__LISTED RECORDS__
☆ ☆ ☆ ☆

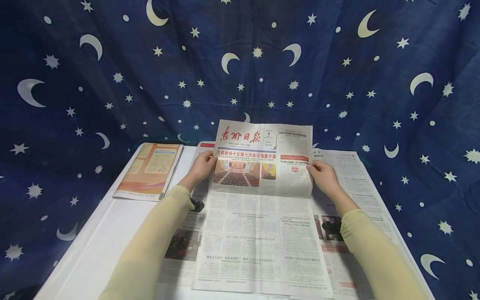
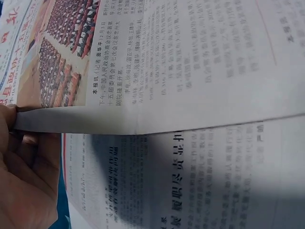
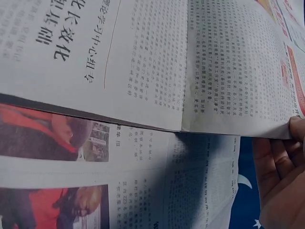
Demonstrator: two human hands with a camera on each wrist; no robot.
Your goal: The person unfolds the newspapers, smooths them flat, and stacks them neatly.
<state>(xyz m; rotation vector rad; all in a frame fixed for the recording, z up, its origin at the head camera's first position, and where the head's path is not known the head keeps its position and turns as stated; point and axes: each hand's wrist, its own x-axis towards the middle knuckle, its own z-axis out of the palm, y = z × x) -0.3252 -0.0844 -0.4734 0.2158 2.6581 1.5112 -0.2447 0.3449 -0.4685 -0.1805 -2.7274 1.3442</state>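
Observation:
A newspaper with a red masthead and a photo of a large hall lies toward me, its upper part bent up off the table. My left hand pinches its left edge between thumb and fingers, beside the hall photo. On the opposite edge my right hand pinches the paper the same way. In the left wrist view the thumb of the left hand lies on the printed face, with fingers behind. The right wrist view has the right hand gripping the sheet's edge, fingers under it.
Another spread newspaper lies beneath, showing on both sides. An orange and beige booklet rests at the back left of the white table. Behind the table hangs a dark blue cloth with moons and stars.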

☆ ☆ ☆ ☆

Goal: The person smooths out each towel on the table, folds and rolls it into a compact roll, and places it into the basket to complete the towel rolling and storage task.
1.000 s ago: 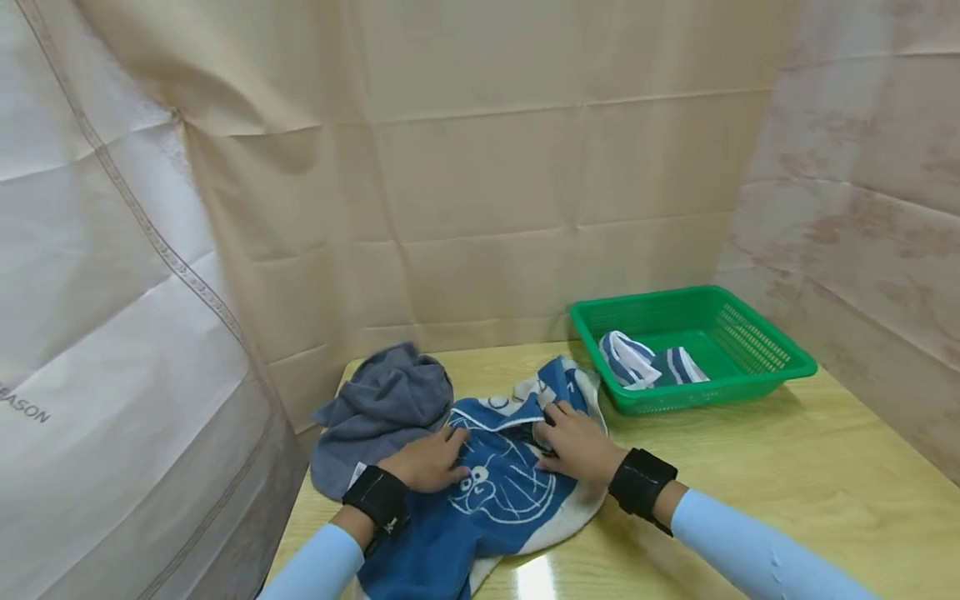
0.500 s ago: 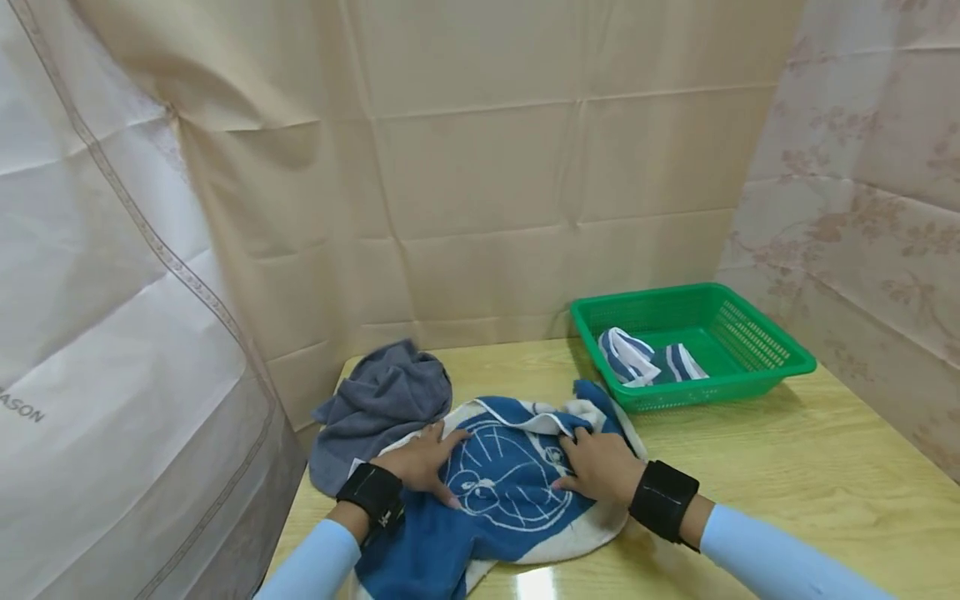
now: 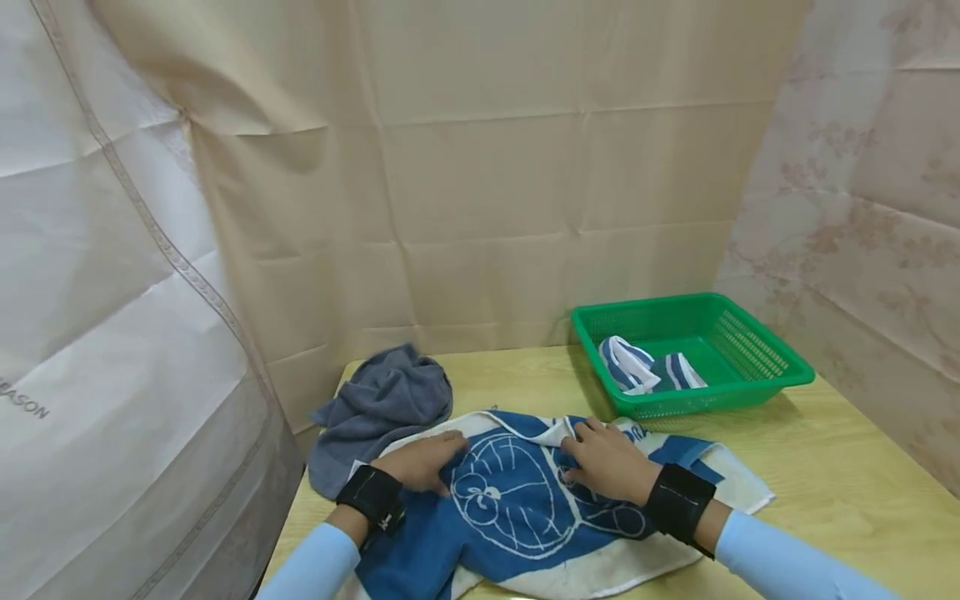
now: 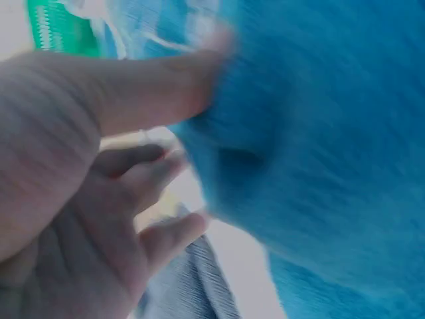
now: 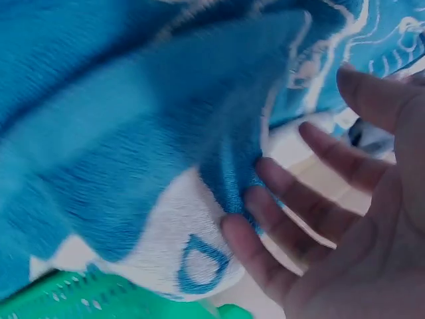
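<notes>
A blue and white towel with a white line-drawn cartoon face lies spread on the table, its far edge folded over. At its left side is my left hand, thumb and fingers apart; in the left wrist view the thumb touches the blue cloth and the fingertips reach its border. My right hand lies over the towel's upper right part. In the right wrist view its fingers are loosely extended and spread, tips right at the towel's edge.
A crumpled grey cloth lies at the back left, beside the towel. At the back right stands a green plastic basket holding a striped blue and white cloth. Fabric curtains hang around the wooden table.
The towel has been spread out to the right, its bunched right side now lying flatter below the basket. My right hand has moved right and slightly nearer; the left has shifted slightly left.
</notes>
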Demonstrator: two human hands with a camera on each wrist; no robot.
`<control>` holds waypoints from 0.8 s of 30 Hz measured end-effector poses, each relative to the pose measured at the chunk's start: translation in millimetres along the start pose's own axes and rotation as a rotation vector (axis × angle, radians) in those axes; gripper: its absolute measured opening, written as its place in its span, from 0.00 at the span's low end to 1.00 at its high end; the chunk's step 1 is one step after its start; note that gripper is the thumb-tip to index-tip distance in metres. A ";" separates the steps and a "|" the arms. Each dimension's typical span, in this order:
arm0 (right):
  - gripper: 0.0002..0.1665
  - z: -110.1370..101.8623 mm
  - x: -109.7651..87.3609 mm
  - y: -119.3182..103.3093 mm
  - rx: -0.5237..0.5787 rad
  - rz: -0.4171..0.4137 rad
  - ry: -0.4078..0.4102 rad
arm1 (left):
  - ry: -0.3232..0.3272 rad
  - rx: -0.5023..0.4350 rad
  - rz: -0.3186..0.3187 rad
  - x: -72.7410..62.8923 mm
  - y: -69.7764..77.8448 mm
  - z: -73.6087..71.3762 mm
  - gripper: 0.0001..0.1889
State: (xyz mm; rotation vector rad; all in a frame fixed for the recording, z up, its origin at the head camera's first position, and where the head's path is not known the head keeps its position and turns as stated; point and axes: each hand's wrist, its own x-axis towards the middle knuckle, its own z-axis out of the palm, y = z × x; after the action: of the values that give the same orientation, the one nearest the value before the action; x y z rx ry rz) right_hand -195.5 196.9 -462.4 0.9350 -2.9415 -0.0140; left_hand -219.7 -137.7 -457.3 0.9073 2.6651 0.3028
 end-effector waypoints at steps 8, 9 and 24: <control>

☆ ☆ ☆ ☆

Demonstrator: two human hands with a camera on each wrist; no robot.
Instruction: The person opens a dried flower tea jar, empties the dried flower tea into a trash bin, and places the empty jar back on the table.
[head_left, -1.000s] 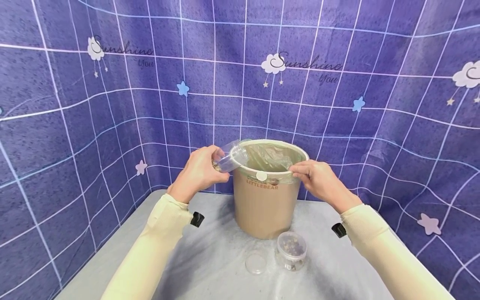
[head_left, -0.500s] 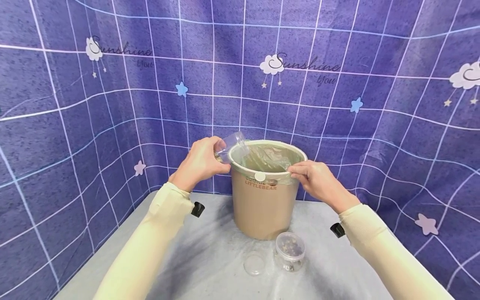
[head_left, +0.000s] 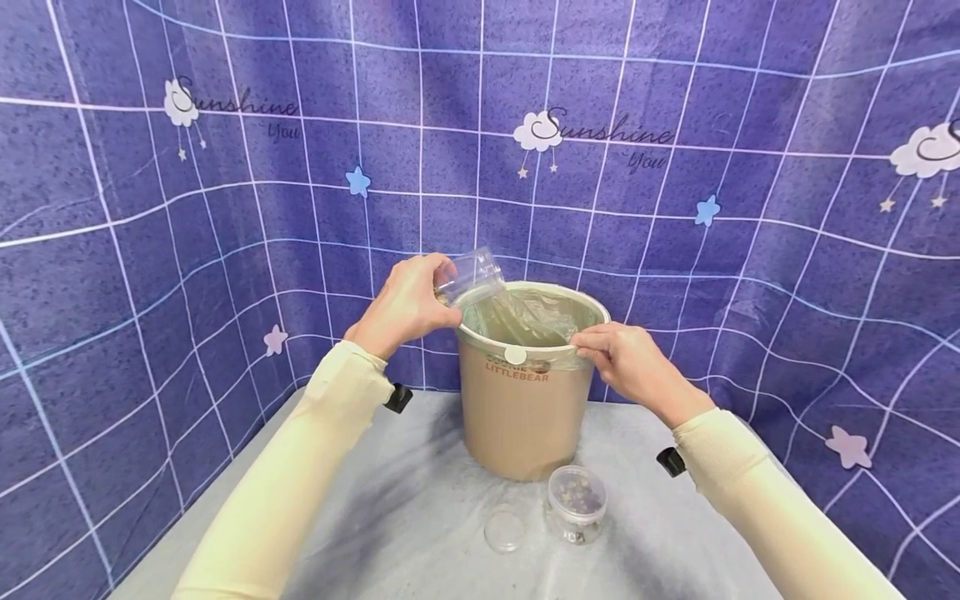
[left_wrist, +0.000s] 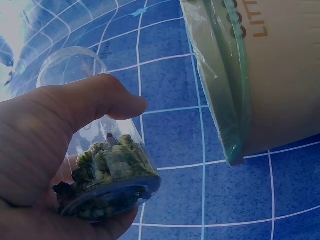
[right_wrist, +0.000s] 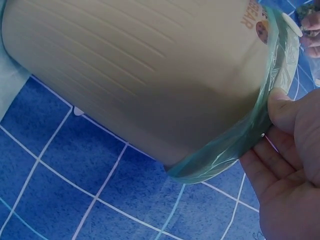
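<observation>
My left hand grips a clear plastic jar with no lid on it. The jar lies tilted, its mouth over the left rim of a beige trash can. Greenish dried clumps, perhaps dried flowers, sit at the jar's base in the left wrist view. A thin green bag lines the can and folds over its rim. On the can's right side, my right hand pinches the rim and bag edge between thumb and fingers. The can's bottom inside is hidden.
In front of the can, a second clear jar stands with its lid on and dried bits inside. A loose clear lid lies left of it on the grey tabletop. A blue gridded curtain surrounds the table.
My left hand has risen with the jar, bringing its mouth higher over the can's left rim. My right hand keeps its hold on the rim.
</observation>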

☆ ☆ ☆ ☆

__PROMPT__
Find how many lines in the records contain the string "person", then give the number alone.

__EXERCISE ANSWER__
3